“There are daily reports of recovery from long haulers in terms of parosmia improving and patients being left with a fairly good sense of smell,” Professor Hopkins said.
Ms. Viegut, 25, worries that she may not be able to detect a gas leak or a fire. That is a real risk, as shown in January by the experience of a family in Waco, Texas, that did not detect that their house was on fire. Nearly all members had lost their sense of smell because of Covid; they escaped, but the house was destroyed.
Parosmia is one of several Covid-related problems associated with smell and taste.
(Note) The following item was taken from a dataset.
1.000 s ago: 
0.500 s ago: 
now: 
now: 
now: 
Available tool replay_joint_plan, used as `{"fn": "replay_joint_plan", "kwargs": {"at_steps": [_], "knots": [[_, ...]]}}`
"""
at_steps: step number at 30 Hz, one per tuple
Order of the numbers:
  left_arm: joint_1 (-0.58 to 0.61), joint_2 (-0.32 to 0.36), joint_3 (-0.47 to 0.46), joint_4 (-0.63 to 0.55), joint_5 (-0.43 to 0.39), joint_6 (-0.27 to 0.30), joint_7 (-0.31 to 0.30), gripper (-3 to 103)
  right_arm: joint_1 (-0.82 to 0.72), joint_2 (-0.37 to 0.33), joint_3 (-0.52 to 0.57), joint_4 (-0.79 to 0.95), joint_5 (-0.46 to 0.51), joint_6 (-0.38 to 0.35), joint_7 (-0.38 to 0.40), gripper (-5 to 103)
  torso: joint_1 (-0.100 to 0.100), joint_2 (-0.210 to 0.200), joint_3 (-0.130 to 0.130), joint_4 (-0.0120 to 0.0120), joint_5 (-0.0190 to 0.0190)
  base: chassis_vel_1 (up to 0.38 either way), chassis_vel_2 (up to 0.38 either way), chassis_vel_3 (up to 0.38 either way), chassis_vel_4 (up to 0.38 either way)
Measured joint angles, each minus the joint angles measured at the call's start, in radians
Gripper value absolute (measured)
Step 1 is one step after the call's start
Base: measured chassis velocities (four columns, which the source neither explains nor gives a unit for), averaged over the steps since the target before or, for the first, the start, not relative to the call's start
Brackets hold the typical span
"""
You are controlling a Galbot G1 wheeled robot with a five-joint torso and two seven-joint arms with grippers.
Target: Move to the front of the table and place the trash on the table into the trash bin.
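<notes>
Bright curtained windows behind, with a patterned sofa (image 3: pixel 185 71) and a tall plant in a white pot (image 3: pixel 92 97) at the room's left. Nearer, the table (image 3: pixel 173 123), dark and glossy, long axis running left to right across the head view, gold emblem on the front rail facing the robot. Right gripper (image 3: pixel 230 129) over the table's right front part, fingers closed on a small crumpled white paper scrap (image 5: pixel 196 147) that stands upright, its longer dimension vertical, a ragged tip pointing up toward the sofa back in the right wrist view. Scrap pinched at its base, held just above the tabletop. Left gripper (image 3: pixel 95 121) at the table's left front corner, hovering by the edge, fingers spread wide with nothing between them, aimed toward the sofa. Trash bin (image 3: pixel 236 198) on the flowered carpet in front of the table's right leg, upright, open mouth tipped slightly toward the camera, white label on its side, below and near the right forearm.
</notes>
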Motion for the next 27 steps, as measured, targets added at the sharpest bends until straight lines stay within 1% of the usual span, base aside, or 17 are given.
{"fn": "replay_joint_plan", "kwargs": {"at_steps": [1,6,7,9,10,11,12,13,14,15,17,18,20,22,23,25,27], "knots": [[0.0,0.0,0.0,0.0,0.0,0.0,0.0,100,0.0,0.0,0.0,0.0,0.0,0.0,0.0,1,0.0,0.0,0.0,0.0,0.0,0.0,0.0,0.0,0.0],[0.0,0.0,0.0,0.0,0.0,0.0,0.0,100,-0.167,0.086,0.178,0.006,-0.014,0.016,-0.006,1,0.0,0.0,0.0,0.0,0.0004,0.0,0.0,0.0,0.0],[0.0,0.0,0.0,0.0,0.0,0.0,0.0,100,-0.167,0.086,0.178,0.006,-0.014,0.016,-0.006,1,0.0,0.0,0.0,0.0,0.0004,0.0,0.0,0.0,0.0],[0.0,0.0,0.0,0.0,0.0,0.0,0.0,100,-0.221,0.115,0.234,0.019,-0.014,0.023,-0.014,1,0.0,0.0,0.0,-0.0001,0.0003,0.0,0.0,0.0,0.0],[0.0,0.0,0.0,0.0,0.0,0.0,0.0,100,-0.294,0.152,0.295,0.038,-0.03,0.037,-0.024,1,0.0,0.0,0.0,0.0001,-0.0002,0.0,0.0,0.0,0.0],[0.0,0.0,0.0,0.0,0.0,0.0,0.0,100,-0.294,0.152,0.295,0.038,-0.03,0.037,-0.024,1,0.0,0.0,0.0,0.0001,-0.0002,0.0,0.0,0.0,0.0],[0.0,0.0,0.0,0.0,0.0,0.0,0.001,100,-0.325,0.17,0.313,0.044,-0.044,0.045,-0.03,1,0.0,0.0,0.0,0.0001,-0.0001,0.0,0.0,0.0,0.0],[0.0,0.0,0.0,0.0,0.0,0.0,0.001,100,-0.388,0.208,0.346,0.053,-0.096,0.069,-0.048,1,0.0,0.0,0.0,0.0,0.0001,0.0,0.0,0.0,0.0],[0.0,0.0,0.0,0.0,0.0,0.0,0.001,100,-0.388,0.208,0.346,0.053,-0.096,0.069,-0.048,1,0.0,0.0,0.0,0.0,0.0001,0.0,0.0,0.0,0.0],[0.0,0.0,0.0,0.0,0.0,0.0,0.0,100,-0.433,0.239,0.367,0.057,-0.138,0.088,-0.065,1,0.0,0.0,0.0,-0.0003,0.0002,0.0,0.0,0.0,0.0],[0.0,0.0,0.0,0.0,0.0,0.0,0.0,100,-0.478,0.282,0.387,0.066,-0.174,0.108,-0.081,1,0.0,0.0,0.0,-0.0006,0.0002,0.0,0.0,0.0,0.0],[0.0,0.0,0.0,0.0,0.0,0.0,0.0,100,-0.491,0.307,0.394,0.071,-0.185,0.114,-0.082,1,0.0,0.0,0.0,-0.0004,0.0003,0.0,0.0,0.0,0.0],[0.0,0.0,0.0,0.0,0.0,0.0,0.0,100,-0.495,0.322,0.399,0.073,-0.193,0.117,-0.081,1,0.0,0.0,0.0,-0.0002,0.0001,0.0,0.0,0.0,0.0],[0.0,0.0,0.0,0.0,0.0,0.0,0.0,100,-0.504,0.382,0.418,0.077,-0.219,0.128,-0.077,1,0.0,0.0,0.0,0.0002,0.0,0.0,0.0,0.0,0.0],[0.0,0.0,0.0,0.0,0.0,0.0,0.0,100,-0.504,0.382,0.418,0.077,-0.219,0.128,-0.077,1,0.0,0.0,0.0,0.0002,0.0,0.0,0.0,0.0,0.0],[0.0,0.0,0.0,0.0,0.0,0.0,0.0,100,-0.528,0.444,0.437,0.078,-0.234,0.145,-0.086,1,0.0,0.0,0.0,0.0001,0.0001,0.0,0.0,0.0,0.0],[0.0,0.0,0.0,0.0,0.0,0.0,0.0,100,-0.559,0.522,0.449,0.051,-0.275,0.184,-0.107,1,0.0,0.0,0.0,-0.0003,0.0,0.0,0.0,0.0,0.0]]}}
The partial or complete loss of smell, or anosmia, is often the first symptom of the coronavirus. The loss of taste, or ageusia, can also be a symptom.
Before Covid, parosmia received relatively little attention, said Nancy E. Rawson, vice president and associate director at the Monell Chemical Senses Center in Philadelphia, an internationally known nonprofit research group.
“We would have a big conference, and one of the doctors might have one or two cases,” Dr. Rawson said.
In an early 2005 French study, the bulk of 56 cases examined were blamed on upper respiratory tract infections.
Today, scientists can point to more than 100 reasons for smell loss and distortion, including viruses, sinusitis, head trauma, chemotherapy, Parkinson’s disease and Alzheimer’s disease, said Dr. Zara M. Patel, a Stanford University associate professor of otolaryngology and director of endoscopic skull base surgery.